5 of 63 comments (clear)

  1. image game data by BoldAC · · Score: 2, Interesting

    It should be noted that a lot of the prelim data for this was gained through human interaction that google setup as a game.

    I am still playing with the filter by date dropdown url manipulation.

  2. paper reference by rojathecabinboy · · Score: 2, Interesting

    Does anyone have the full name/DOI of the paper?

  3. Low-hanging fruit by Anonymous Coward · · Score: 1, Interesting

    Although image search has become popular on commercial search engines, results are usually generated today by using cues from the text that is associated with each image.

    Which is a good point. Sometimes you don't want the text associated with the image, you want the image itself.

    The canonical example would be image macros and comic strips. When you're looking for a particular LOLcat or demotivational poster, or even a specific comic strip based on a remembered punchline, the text in the image is what you want to be able to search for. The text associated with the images (that is, the HTML from whatever poster first showed it to you in some gaming forum thread or 'blog) is irrelevant.

    It doesn't solve the broader problem, but it'd be a good starting point. Given that the fonts chosen for image macros and comic strips are designed for readability, standard OCR techniques would work. If machines can solve CAPTCHAs, Google can certainly index the text on images.

    All of a sudden, every comic strip you ever remember reading as a kid (even if you've only got one or two pages of it) becomes searchable.

  4. findimagedupes image similarity algorithm by Danny+Rathjens · · Score: 4, Interesting
    I noticed this nifty little program in debian called findimagedupes. The algorithm for fingerprinting the files for comparing similarity is neat. From the man page:

    To calculate an image fingerprint:
    1. 1) Read image.
    2. 2) Resample to 160x160 to standardize size.
    3. 3) Grayscale by reducing saturation.
    4. 4) Blur a lot to get rid of noise.
    5. 5) Normalize to spread out intensity as much as possible.
    6. 6) Equalize to make image as contrasty as possible.
    7. 7) Resample again down to 16x16.
    8. 8) Reduce to 1bpp.
    9. 9) The fingerprint is this raw image data.
    To compare two images for similarity:
    1. 1) Take fingerprint pairs and xor them.
    2. 2) Compute the percentage of 1 bits in the result.
    3. 3) If percentage exceeds threshold, declare files to be similar.
  5. Idea for Google by Cantus · · Score: 2, Interesting

    Here's an idea for Google that's been on my mind for several months. Yes, I'm giving it out for free.

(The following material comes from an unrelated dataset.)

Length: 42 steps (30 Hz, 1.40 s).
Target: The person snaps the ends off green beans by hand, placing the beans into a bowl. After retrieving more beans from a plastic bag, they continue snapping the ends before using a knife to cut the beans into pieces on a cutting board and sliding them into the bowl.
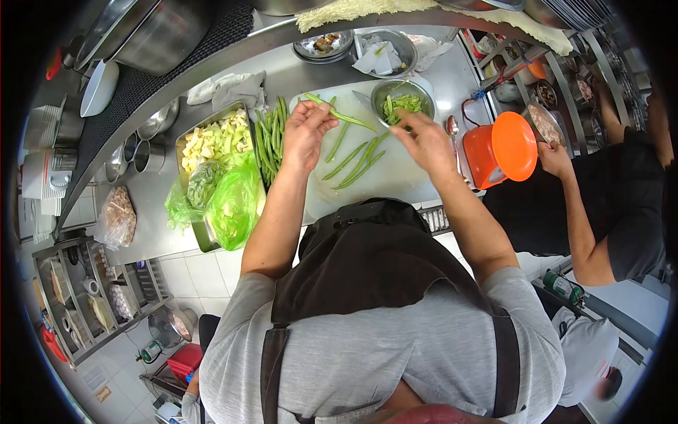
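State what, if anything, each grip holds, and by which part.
The left grip holds a green bean nearer its upper-left end; whether the right grip holds anything cannot be told.

Orange scale (498, 152), crumpled cloth (240, 92), filled clear bag (119, 218), white bowl (99, 90) near a metal pot (166, 39).
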### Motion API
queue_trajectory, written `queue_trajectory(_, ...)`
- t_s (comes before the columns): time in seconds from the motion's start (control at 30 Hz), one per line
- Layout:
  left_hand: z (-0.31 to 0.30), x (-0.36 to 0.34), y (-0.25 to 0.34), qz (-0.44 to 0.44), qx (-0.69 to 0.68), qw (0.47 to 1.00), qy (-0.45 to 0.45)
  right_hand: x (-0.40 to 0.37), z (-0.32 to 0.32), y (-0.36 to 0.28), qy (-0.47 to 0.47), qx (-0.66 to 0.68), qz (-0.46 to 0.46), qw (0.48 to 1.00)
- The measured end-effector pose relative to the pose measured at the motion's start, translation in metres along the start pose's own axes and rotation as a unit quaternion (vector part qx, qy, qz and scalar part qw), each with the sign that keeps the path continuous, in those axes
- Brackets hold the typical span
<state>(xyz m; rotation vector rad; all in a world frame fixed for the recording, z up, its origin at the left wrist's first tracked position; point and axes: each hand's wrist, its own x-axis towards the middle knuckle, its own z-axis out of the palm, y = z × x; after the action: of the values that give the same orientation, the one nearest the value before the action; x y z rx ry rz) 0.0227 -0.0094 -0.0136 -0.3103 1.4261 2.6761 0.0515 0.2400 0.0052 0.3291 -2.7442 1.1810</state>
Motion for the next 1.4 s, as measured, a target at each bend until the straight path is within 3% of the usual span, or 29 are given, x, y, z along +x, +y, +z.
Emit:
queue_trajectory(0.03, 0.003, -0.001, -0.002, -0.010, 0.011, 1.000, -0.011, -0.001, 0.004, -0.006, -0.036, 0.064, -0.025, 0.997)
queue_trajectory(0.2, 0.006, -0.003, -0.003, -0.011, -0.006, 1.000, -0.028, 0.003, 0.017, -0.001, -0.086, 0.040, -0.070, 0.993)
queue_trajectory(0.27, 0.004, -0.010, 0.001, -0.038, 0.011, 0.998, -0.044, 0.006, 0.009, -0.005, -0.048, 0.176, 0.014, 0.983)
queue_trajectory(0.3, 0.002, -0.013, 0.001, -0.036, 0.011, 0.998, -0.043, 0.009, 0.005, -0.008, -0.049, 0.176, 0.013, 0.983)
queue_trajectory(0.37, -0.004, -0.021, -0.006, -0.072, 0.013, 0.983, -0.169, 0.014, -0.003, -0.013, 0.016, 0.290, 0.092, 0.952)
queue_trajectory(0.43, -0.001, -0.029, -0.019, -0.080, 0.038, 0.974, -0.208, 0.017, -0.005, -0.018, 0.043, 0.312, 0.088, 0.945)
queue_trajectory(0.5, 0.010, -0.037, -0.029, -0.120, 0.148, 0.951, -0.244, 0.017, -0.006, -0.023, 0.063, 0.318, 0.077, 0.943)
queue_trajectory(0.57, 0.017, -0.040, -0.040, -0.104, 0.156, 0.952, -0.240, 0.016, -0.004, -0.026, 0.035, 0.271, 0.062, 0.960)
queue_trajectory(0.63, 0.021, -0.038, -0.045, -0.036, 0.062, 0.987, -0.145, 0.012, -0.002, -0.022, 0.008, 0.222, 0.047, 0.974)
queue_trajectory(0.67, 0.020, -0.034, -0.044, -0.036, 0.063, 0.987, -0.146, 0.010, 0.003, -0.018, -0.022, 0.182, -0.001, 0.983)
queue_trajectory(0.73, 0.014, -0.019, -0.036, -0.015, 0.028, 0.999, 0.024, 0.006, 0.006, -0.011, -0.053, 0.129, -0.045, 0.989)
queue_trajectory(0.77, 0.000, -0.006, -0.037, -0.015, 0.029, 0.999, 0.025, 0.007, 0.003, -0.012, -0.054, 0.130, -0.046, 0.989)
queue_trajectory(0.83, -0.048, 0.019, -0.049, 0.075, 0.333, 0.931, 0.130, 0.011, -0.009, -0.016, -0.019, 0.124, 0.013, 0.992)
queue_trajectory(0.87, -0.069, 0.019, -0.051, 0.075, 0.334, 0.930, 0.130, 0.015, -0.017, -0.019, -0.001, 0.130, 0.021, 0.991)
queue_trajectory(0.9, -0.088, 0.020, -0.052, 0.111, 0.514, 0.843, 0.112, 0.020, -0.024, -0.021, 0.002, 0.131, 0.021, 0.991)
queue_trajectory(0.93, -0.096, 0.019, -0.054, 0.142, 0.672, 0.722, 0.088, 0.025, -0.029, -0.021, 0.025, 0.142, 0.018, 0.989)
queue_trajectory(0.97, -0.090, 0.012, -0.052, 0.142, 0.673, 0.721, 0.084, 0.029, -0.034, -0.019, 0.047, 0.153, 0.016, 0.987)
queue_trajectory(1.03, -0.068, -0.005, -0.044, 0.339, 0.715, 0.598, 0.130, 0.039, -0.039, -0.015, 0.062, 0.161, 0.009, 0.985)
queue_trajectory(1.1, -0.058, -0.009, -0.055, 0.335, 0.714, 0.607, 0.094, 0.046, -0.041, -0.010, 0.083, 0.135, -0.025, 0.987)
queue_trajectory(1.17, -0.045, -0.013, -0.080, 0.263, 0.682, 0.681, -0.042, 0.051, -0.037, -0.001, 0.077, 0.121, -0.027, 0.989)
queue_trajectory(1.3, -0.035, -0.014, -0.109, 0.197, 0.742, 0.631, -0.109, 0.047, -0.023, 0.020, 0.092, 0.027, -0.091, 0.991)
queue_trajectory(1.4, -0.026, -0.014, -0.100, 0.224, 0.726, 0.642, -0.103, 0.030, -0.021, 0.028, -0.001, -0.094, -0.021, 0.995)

    Let me upload an image in my hard drive to Google and have them check it against the zillion images on their catalog. Then give me a page with all the similar copies it could find, with a thumbnail and the URL from where it originates.

    One practical use I can think of: Someone you meet on the web sends you a photo claiming to be of him/herself. With this Google utility, you could upload that same image and have Google tell you if it exists anywhere on the web. Then you'd know if this person just took it off a MySpace profile, etc.

    Another practical use: Look for prior art or copyright violations on images someone claim is original work. Could be very useful for Wikipedia.

    The potential for something like this is massive.